Doc Giving Citizenship Test Waiver Gets Probation, $100K Fine
By Jessica Corso
May 22, 2017
U.S. District Judge Andrea Wood said at a hearing Monday that three years of probation without home confinement was “sufficient but not greater than necessary” to punish Marek Walczyk for signing off on a waiver that allows immigrants to bypass certain testing requirements for U.S. citizenship.
The U.S. probation office had recommended home confinement in its sealed report on the case, but Wood said she didn’t think “home confinement versus no home confinement advances any goal of sentencing.”
She also said she recognized the $100,000 fine was above the recommended guideline but served the purpose of demonstrating that the crime was serious.
“I think fines are not supposed to be comfortable,” Wood said when Walczyk’s attorney objected to the fine being “extraordinary.”
Walczyk pled guilty in February to signing a form indicating that one of his patients was too depressed and socially anxious to take the English language and U.S. civics portions of the citizenship test even though he hadn’t examined the patient.
The individual in question was an FBI informant, according to information provided at Monday’s sentencing hearing, although prosecutor Andrew Erskine told Wood that Walczyk may have done the same thing with up to eight patients.
Before handing down her sentence, Wood wanted to know why it took the government so long to indict Walczyk, who supposedly last filled out a waiver in 2011.

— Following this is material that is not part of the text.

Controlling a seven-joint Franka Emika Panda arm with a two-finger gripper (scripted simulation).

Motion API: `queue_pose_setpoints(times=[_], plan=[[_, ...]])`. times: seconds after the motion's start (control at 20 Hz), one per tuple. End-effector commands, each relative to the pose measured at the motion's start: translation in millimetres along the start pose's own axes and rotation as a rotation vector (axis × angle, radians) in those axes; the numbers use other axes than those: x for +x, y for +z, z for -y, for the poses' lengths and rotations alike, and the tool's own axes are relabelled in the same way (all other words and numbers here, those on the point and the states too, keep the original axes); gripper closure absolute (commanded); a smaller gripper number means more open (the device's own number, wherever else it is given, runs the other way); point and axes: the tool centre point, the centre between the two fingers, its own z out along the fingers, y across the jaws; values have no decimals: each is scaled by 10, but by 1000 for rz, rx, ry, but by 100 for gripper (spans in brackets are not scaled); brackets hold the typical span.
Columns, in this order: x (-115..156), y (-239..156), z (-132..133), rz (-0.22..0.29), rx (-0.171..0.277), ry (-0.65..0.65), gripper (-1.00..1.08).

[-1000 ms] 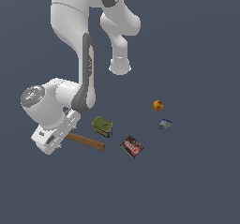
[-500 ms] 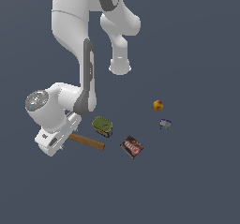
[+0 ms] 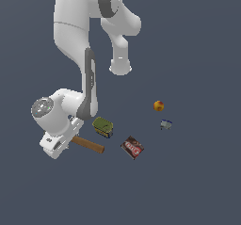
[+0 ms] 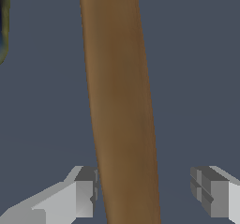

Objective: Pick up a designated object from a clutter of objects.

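Observation:
The hammer (image 3: 89, 145) lies flat at the exterior view's left; only its brown wooden handle (image 4: 119, 101) shows, the head being hidden under my hand. My gripper (image 3: 65, 142) is low over the handle and open. In the wrist view the gripper (image 4: 147, 192) straddles the handle: one fingertip (image 4: 85, 190) sits right beside the wood, while the other fingertip (image 4: 206, 192) stands well apart from it. Nothing is held.
The olive-green can (image 3: 102, 126) lies just beyond the handle, and its edge (image 4: 3, 21) shows in the wrist view. A dark red box (image 3: 132, 147) sits past the handle's free end. A small orange ball (image 3: 158, 106) and a grey-blue piece (image 3: 165, 124) lie farther to the exterior view's right.
My wrist and hand have sunk a little lower toward the hammer handle. The hammer and the other items have not moved.

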Motion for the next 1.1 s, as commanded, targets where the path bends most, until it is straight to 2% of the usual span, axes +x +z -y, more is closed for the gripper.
queue_pose_setpoints(times=[0.0,0.65,1.05], plan=[[-11,3,-15,1,-3,1,108],[44,-29,17,-3,0,-6,108],[-3,-269,147,-2,0,-6,108]])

She noted the timing of the 2015 indictment, saying that the psychiatrist called investigators shortly beforehand asking if it was OK to obtain a medical license in Florida. The judge wanted to know whether the investigators had forgotten about Walczyk and whether the call had triggered the indictment.
Erskine said he couldn’t explain the timing of the indictment because he wasn’t on the case at the time.
“I believe the delay is explained on the fact that others were being investigated,” he said.
Erskine said Walczyk’s assistance led to three convictions for similar crimes and that his case “has gotten some degree of attention from the Polish community in Chicago.”
Walczyk left Poland while it was in the orbit of the Soviet Union in the 1980s. He said in a statement to the court that he was “overwhelmed” by the informant’s kindness and wanted to help.
“I would like to promise that nothing like this will happen again in my lifetime,” he said.
Prosecutors didn’t oppose Walczyk’s request for probation, though they didn’t recommend a sentence, either.
Walczyk’s attorney and the U.S. attorney’s office both declined to comment after the sentencing.
The government is represented by Andrew Erskine of the U.S. Department of Justice.
Walczyk is represented by Keith Spielfogel.
The case is U.S. v. Walczyk et al, case number 1:15-cr-00661, in the U.S. District Court for the Northern District of Illinois.